> **Task description**: Copy, in full, each line of the material that holds the word "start".

> **Information supplied**:
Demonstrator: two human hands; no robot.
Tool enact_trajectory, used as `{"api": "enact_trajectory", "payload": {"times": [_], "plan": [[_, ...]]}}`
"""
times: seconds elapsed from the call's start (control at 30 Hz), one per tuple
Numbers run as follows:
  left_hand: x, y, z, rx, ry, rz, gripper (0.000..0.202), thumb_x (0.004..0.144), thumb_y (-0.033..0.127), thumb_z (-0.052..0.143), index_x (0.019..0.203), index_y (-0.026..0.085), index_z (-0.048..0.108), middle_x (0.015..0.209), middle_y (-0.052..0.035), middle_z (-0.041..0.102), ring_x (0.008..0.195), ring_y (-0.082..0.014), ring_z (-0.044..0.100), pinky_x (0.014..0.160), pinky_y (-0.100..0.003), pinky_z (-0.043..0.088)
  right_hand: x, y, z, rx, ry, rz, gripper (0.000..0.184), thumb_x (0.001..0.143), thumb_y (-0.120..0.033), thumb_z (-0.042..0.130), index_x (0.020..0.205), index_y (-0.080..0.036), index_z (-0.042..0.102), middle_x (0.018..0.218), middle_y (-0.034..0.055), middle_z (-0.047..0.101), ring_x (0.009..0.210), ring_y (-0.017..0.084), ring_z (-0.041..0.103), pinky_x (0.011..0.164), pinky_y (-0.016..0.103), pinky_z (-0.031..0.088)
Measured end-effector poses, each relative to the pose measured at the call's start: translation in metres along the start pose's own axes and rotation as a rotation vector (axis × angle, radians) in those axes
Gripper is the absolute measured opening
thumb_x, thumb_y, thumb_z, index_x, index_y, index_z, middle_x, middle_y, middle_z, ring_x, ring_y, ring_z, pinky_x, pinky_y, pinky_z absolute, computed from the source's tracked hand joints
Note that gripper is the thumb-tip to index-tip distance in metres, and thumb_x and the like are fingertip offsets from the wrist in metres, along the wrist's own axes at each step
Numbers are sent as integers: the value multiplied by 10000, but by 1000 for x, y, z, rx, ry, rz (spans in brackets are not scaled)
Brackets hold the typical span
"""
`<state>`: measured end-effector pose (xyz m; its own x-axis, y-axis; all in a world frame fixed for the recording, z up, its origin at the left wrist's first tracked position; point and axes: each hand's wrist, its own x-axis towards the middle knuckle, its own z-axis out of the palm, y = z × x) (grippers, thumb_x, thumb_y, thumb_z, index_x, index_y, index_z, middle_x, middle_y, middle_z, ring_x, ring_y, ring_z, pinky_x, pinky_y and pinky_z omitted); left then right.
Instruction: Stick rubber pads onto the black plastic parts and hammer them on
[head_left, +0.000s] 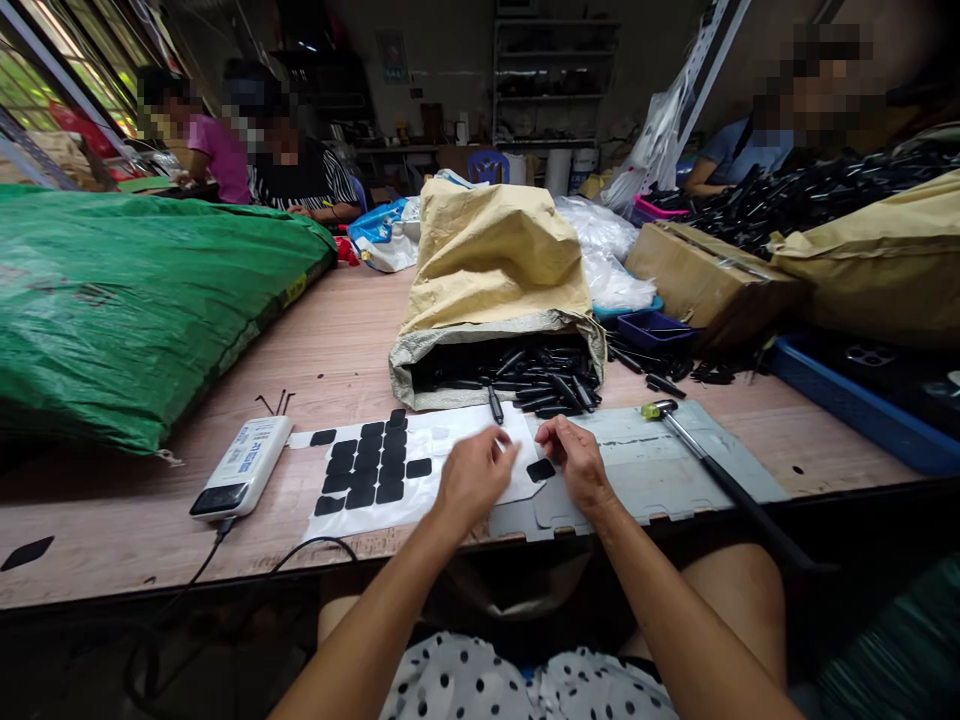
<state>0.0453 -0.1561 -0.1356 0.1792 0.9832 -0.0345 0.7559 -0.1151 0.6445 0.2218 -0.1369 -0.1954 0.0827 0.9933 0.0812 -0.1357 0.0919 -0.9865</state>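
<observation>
Well, the biggest thing is the counter [352, 330], with a smooth top that looks like wood. A shiny, crinkly green sack [135, 290] fills its left side. In the middle, toward the far side, is a creased tan sack [495, 250], its wide mouth facing near, with lots of hard black tubes [566, 388] spilling out. A flat grey board [645, 470] lies near and right, and a thin white sheet [424, 500] is just left of it. Dark patches [365, 470], square with round corners, sit in rows on the sheet. The left hand [472, 475] and the right hand [574, 455] have curled fingers; I cannot tell if they pinch anything small. One slim loose tube [496, 404] lies just far of the left hand, which is nearer to it. Its long side runs from near to far. One flat loose patch [540, 470] lies between the hands, closer to the right one.
</observation>
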Motion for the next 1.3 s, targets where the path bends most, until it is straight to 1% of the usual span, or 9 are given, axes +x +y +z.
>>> {"api": "enact_trajectory", "payload": {"times": [0.07, 0.23, 0.6, 0.73, 0.83, 0.9, 1.03, 1.2, 1.3], "plan": [[38, -10, -7, 170, 225, 113, 338, 917, 101, 527, 1198, 232, 661, 1082, -72, 654, 963, -218, 591, 798, -324, 458, 0, -1, 0, -10, 10, 4, 514, 920, -640, 539, 752, -178, 688, 631, 8, 543, 607, 122, 460, 588, 265, 362], [87, -39, -10, 499, 149, 372, 427, 817, 66, 673, 1171, 303, 688, 1284, -87, 552, 1144, -300, 473, 912, -423, 415, 2, -3, 1, -23, 29, 2, 532, 909, -657, 543, 737, -174, 684, 615, 12, 535, 595, 126, 459, 568, 266, 381], [36, -51, 4, 112, 42, 321, 134, 856, 226, 734, 970, 227, 663, 960, -16, 676, 980, -235, 521, 866, -380, 378, 0, -14, -7, -165, 91, -92, 434, 926, -581, 538, 790, -187, 659, 677, 6, 547, 632, 136, 485, 607, 267, 410], [27, -57, 9, 24, 40, 312, 191, 832, 255, 765, 1009, 238, 696, 952, -13, 680, 991, -235, 524, 902, -386, 370, 6, -34, -63, -612, 477, -288, 333, 874, -487, 594, 991, -183, 666, 866, 48, 621, 761, 181, 543, 728, 322, 454], [30, -58, 9, 14, 20, 312, 202, 811, 279, 790, 998, 238, 724, 927, -14, 683, 996, -240, 527, 907, -390, 368, 11, -39, -126, -1185, 736, -204, 486, 798, -456, 647, 1204, -192, 676, 1003, 142, 625, 923, 290, 541, 782, 432, 429], [33, -58, 8, 3, 9, 306, 196, 807, 289, 793, 989, 241, 736, 923, -13, 688, 998, -240, 530, 907, -390, 369, 11, -36, -164, -1406, 736, -10, 535, 753, -538, 692, 1151, -181, 722, 1057, 227, 615, 944, 359, 538, 733, 480, 404], [33, -58, 8, -6, -4, 290, 187, 799, 300, 795, 976, 255, 758, 914, -14, 691, 1003, -245, 535, 914, -397, 370, 5, -29, -198, -1513, 550, 222, 305, 795, -489, 659, 927, -223, 732, 910, 182, 644, 805, 330, 565, 649, 439, 382], [32, -57, 6, -19, -14, 285, 178, 790, 308, 802, 962, 269, 777, 903, -12, 703, 991, -244, 544, 914, -397, 375, -12, -45, -158, -1419, 666, -108, 284, 908, -407, 475, 902, -205, 673, 895, 169, 655, 794, 300, 592, 665, 421, 424], [32, -56, 5, -29, -13, 279, 162, 789, 314, 805, 942, 270, 781, 901, -9, 710, 992, -246, 547, 913, -397, 377, -26, -56, -102, -1095, 421, -299, 263, 918, -405, 506, 917, -207, 679, 842, 103, 684, 777, 253, 627, 737, 390, 491]]}}
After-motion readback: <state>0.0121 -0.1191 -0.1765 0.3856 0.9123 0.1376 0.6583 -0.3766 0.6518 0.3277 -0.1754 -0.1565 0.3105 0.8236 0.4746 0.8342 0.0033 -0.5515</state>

> **Solution for this problem**:
times: seconds elapsed from the call's start (control at 30 Hz), one per tuple
Measured end-effector poses, each relative to the pose measured at the call's start: translation in metres along the start pose's own axes and rotation as a rotation vector (axis × angle, radians) in those axes

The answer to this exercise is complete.